[Opening THE INPUT section]

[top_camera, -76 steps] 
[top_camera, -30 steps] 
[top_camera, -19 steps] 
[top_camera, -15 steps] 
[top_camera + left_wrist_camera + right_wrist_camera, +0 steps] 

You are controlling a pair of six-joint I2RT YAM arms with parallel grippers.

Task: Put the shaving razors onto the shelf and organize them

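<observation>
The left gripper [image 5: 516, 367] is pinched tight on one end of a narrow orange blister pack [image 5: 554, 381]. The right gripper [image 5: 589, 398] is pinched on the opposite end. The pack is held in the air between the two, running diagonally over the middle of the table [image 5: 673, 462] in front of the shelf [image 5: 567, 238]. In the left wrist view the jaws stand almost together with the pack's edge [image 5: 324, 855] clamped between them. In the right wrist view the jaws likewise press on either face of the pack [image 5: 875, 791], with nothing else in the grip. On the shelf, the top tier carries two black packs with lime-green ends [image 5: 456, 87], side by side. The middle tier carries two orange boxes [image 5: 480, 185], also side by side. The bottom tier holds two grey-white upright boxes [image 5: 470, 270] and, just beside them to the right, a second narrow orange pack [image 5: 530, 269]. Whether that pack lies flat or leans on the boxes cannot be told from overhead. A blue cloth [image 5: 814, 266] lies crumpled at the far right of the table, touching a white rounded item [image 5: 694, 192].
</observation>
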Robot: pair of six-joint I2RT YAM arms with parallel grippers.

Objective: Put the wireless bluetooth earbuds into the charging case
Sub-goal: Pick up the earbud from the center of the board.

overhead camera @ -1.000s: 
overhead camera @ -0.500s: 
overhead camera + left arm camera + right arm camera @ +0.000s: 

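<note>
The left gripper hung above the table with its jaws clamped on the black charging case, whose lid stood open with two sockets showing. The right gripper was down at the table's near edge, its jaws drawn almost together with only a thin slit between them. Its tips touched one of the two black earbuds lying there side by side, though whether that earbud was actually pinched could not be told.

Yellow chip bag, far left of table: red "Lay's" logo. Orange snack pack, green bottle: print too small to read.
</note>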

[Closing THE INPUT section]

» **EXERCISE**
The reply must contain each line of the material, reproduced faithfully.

» **ANSWER FOR THE TASK**
[top_camera, -76 steps] 
[top_camera, -30 steps] 
[top_camera, -19 steps] 
[top_camera, -15 steps] 
[top_camera + left_wrist_camera + right_wrist_camera, +0 steps] 

You are controlling a pair of six-joint I2RT YAM arms with parallel grippers.

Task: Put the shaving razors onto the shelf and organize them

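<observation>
The left gripper [image 5: 516, 367] is pinched tight on one end of a narrow orange blister pack [image 5: 554, 381]. The right gripper [image 5: 589, 398] is pinched on the opposite end. The pack is held in the air between the two, running diagonally over the middle of the table [image 5: 673, 462] in front of the shelf [image 5: 567, 238]. In the left wrist view the jaws stand almost together with the pack's edge [image 5: 324, 855] clamped between them. In the right wrist view the jaws likewise press on either face of the pack [image 5: 875, 791], with nothing else in the grip. On the shelf, the top tier carries two black packs with lime-green ends [image 5: 456, 87], side by side. The middle tier carries two orange boxes [image 5: 480, 185], also side by side. The bottom tier holds two grey-white upright boxes [image 5: 470, 270] and, just beside them to the right, a second narrow orange pack [image 5: 530, 269]. Whether that pack lies flat or leans on the boxes cannot be told from overhead. A blue cloth [image 5: 814, 266] lies crumpled at the far right of the table, touching a white rounded item [image 5: 694, 192].
</observation>
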Robot: pair of six-joint I2RT YAM arms with parallel grippers.

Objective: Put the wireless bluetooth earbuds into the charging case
Sub-goal: Pick up the earbud from the center of the board.

overhead camera @ -1.000s: 
overhead camera @ -0.500s: 
overhead camera + left arm camera + right arm camera @ +0.000s: 

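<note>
The left gripper hung above the table with its jaws clamped on the black charging case, whose lid stood open with two sockets showing. The right gripper was down at the table's near edge, its jaws drawn almost together with only a thin slit between them. Its tips touched one of the two black earbuds lying there side by side, though whether that earbud was actually pinched could not be told.

Yellow chip bag, far left of table: red "Lay's" logo. Orange snack pack, green bottle: print too small to read.
</note>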

No further output is required.